# [Task item]
Among the records below, find the line with "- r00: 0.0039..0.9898" and the line with "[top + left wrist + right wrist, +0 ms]". Set down both and every line between, exactly and with no pictures, but nothing else.

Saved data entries
□ □ □
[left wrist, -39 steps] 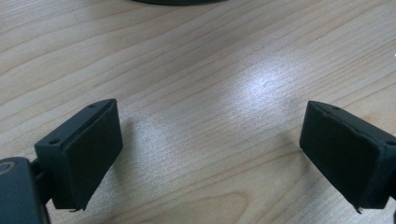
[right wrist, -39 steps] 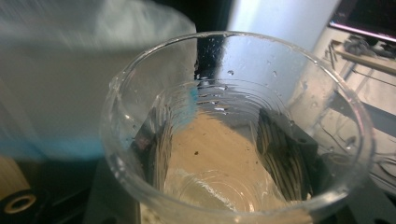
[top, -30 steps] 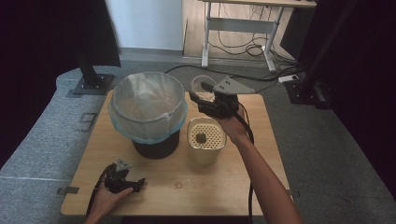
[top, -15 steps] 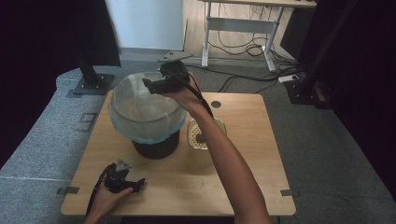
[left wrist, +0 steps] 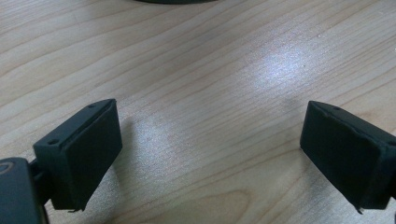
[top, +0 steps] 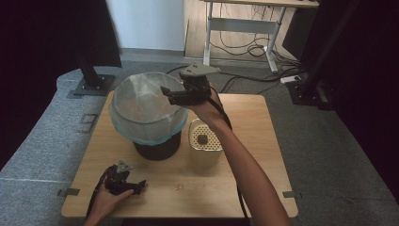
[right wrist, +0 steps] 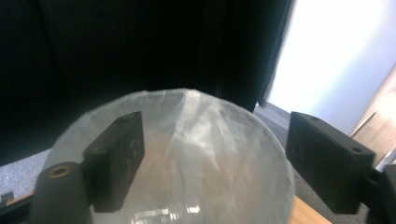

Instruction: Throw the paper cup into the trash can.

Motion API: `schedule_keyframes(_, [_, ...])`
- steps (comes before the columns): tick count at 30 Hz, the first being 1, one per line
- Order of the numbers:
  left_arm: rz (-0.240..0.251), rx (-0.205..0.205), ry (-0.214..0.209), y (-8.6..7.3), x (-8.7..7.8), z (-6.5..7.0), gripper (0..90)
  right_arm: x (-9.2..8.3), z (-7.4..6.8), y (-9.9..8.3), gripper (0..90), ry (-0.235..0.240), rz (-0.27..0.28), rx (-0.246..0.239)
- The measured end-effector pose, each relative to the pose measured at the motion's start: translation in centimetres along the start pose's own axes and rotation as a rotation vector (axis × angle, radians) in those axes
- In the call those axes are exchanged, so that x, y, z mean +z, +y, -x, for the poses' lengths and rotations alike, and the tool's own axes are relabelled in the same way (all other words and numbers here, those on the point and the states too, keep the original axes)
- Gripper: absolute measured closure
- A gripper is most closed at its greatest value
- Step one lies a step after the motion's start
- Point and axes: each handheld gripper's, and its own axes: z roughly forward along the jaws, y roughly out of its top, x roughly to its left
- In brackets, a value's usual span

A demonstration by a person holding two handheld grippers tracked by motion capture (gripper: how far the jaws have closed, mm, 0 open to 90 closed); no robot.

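The dark lump (top: 203,139) inside the perforated cream container (top: 205,141) is too small to identify.

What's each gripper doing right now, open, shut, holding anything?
Left gripper: open, empty, low over the wooden table.
Right gripper: open, empty, raised at the lined bin.
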Motion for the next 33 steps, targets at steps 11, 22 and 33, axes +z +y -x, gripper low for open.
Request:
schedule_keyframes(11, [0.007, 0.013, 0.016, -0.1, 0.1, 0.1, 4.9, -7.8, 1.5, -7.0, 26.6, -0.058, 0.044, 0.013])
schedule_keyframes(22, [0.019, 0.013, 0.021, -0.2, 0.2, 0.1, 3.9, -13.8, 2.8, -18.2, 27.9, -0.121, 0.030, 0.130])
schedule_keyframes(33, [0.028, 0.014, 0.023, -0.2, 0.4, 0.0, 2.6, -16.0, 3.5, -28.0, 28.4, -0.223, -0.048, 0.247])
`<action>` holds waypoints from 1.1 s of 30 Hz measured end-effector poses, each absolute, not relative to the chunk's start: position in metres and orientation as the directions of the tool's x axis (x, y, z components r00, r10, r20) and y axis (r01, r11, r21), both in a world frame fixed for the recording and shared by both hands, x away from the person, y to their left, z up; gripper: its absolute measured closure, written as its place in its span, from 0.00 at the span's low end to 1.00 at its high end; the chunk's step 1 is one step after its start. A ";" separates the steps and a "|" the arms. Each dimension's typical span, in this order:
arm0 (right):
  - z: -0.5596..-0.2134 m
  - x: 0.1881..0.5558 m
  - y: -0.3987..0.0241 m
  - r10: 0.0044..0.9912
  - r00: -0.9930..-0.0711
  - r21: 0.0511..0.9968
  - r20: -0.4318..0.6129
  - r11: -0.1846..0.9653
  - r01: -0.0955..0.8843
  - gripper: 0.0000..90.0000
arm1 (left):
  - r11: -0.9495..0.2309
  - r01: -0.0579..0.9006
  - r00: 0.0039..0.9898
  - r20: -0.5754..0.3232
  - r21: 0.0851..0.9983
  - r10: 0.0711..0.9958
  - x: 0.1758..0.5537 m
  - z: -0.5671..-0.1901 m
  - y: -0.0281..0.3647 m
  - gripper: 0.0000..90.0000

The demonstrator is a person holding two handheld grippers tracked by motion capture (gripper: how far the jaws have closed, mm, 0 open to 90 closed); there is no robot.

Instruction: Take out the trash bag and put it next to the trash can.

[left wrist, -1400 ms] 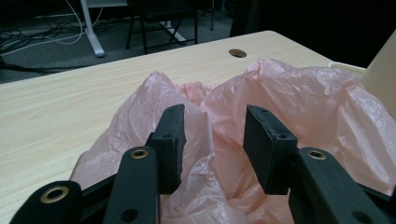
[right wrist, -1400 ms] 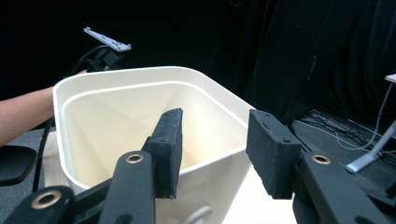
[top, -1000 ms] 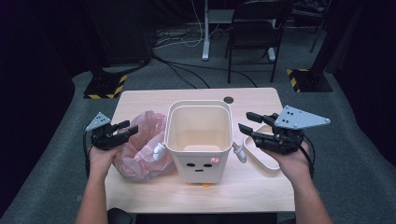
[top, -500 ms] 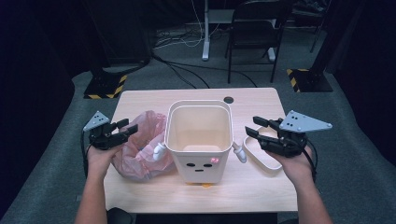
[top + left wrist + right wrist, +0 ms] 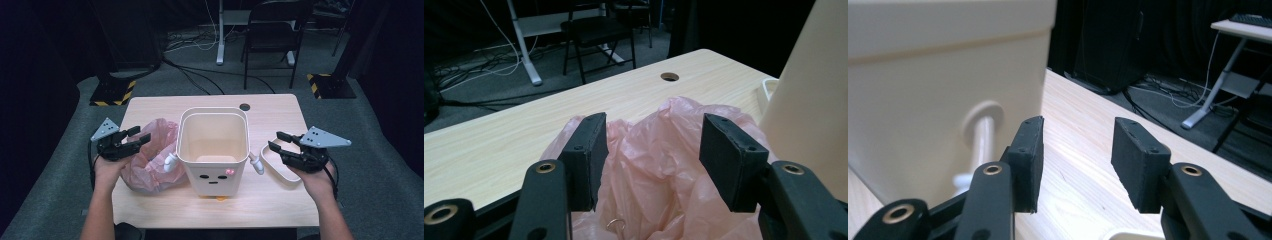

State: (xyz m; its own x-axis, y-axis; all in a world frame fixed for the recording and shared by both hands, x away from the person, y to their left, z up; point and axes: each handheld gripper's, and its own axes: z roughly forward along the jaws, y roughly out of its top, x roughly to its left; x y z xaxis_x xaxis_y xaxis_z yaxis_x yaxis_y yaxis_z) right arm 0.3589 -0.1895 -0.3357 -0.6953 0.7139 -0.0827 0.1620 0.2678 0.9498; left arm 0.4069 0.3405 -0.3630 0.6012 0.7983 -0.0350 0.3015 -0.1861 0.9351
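A cream bin (image 5: 215,172) with a small face and two peg arms stands in the middle of the table (image 5: 165,107). A crumpled pink plastic bag (image 5: 150,162) lies against its left side. My left gripper (image 5: 139,136) hovers over the bag. Its jaws have just been opening and the pads (image 5: 586,160) touch nothing; the bag (image 5: 659,170) lies below and beyond them. My right gripper (image 5: 275,140) is open above a shallow white tray (image 5: 274,169), right of the bin. It points at the bin wall (image 5: 923,100) and the peg arm (image 5: 982,135).
A round cable hole (image 5: 244,107) sits near the table's far edge. A black chair (image 5: 272,30), a desk leg and floor cables stand beyond the table. The bin wall (image 5: 809,100) rises close to the left gripper's right jaw.
My right gripper has sunk closer to the tray. The left gripper's jaws stand a little wider, and that hand has stayed in place.
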 end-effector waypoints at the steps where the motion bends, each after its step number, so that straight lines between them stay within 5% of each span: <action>1: -0.338 0.360 -0.191 0.716 -0.694 0.950 -0.079 0.265 0.166 0.61 | -0.187 0.299 0.603 -0.033 0.936 0.797 0.406 -0.362 0.340 0.50; 33: -0.423 0.376 -0.220 0.813 -0.580 0.922 -0.048 0.259 0.286 0.61 | -0.210 0.271 0.629 -0.008 0.939 0.777 0.396 -0.353 0.328 0.49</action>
State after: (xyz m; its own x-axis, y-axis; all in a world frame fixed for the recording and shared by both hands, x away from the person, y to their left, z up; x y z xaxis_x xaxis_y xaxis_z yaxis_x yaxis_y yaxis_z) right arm 0.3757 -0.2198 -0.4230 -0.5798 0.8133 -0.0485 0.2863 0.2591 0.9224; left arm 0.3961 0.3283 -0.3531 0.6293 0.7771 -0.0078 0.2713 -0.2102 0.9392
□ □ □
# [Task response]
  - r00: 0.0039..0.9898
  - r20: -0.5754..0.3232
  - r21: 0.0851..0.9983
  - r10: 0.0711..0.9958
  - x: 0.1758..0.5537 m
  - z: -0.5671..-0.1901 m
  - y: -0.0281..0.3647 m
  - gripper: 0.0000..90.0000

The demonstrator is a person holding two handheld grippers tracked by motion capture (gripper: how far the jaws have closed, mm, 0 open to 90 closed); there is no robot.

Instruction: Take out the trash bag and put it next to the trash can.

[left wrist, -1400 ms] 
[right wrist, -1400 ms] 
[top, -1000 ms] 
[top, -500 ms] 
[top + left wrist + right wrist, +0 ms] 

This finishes the output.